Banks Are Restocking Gold at Fastest Pace in Years

SchiffGold Gold Silver Comex Stock

Are the banks preparing for massive delivery volume?

Exploring Finance

This article first appeared on SchiffGold.

This analysis focuses on gold and silver within the Comex/CME futures exchange. See the article What is the Comex? for more detail. The charts and tables below specifically analyze the physical stock/inventory data at the Comex to show the physical movement of metal into and out of Comex vaults.

Registered = Warrant assigned and can be used for Comex delivery, Eligible = No warrant attached - owner has not made it available for delivery.


In a recent article, I have speculated that the big players might be prepared to let the price of gold run. Part of this will mean increased delivery volume in April after a very strong March. The Comex vaults have been steadily depleted over the last several months, however 1.6M ounces of gold just showed up since March 1 as shown below. This is the largest inflow since October 2020 and we are only halfway through March!
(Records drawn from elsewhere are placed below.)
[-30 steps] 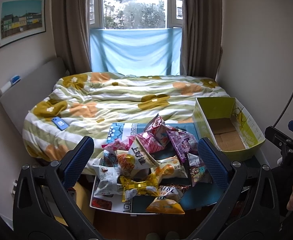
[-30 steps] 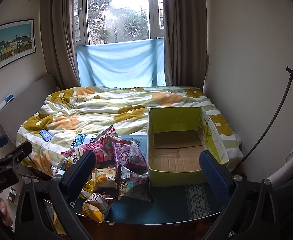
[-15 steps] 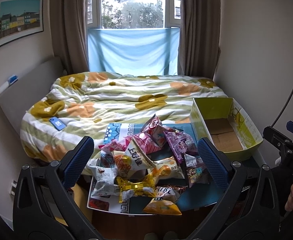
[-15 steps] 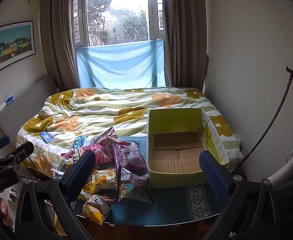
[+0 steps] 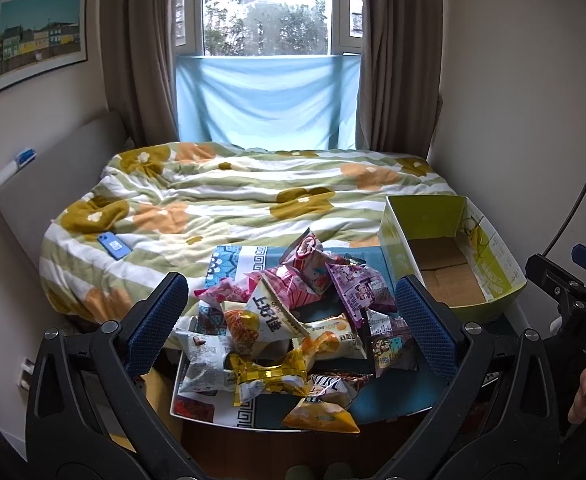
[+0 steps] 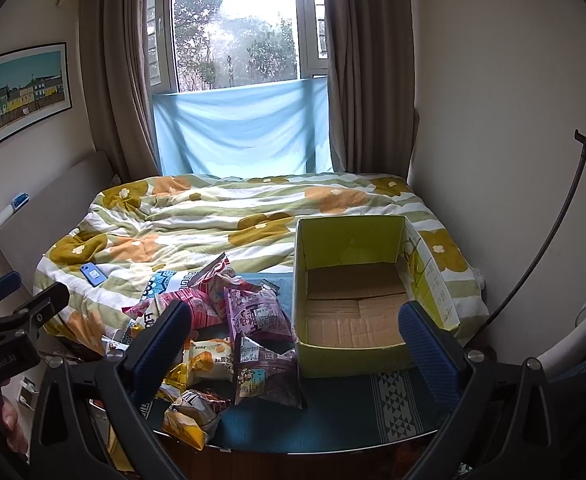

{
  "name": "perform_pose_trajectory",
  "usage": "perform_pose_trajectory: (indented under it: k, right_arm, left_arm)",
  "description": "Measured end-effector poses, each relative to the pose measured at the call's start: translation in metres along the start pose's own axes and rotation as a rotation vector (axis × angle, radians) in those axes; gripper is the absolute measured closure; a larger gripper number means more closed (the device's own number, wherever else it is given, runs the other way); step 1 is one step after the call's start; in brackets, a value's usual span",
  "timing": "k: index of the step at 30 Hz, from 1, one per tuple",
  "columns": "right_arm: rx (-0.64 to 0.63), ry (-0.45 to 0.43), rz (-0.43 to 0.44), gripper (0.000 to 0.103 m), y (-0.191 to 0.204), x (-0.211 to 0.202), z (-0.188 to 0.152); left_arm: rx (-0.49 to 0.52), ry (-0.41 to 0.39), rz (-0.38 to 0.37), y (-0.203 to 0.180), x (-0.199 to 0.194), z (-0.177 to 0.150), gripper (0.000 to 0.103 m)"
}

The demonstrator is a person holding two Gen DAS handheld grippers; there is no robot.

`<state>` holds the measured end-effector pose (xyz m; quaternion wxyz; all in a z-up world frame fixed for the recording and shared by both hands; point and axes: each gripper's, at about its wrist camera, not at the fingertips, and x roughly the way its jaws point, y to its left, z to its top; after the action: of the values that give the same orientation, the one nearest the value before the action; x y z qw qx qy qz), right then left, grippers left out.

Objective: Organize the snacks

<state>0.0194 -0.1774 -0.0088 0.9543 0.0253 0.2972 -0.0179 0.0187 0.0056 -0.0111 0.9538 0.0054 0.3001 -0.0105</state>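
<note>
A pile of snack packets (image 5: pixel 289 320) lies on a blue patterned table (image 5: pixel 389 396) at the foot of the bed; it also shows in the right wrist view (image 6: pixel 237 328). An empty yellow-green cardboard box (image 5: pixel 453 252) stands to the right of the pile, and in the right wrist view (image 6: pixel 357 296) it is straight ahead. My left gripper (image 5: pixel 291 320) is open and empty, held above and short of the pile. My right gripper (image 6: pixel 293 338) is open and empty, short of the box's near left corner.
A bed with a flowered green-striped duvet (image 5: pixel 253 200) fills the room behind the table, with a blue phone (image 5: pixel 113 245) on its left side. Walls stand close on the right. A thin black rod (image 6: pixel 549 240) leans at the far right.
Both grippers have drifted slightly, so the pile and box sit a little higher and farther in view. Both stay open and nothing has been picked up.
</note>
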Motion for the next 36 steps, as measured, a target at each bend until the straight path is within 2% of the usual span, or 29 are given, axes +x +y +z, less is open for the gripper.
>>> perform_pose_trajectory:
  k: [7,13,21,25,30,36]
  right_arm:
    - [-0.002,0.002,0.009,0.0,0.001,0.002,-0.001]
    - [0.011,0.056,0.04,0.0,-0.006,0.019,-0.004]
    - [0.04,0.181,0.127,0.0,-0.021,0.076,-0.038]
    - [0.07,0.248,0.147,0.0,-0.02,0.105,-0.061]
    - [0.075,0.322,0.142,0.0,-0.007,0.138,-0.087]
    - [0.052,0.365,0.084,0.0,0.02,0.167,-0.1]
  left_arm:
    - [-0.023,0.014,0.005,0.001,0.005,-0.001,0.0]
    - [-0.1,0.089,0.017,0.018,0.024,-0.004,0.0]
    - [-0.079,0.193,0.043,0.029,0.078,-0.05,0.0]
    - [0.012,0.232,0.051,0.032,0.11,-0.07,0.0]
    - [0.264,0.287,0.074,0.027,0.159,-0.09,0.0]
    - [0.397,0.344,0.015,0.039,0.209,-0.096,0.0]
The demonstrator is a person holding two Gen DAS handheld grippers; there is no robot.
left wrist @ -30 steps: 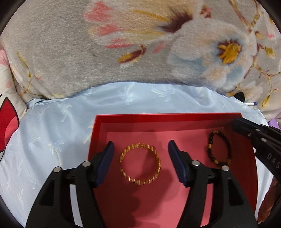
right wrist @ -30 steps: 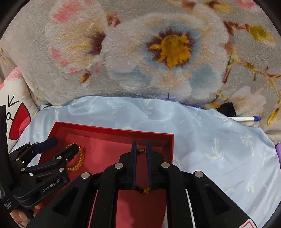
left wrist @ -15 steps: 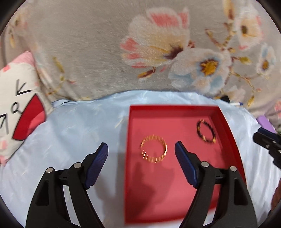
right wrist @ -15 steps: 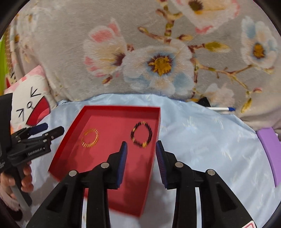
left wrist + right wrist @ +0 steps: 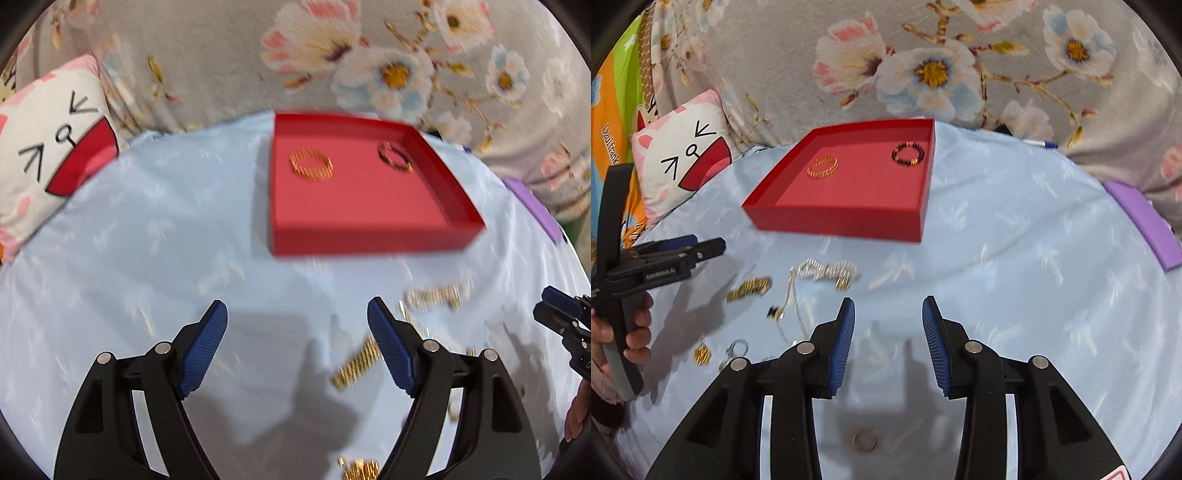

Figure 1: Recent Monthly Stock Change

It’s possible this is simply a restock of the metal lost in Jan and Feb. It’s also possible this is being used to support the massive delivery volume being seen in the historically quiet month of March. But a third possibility is that the banks are preparing for massive delivery volume in April.

Afterall, as shown below, this metal has just shown up in the last three days and is primarily in Eligible. Most of it is not yet available for delivery, but it can be moved over instantaneously if the owner so wishes.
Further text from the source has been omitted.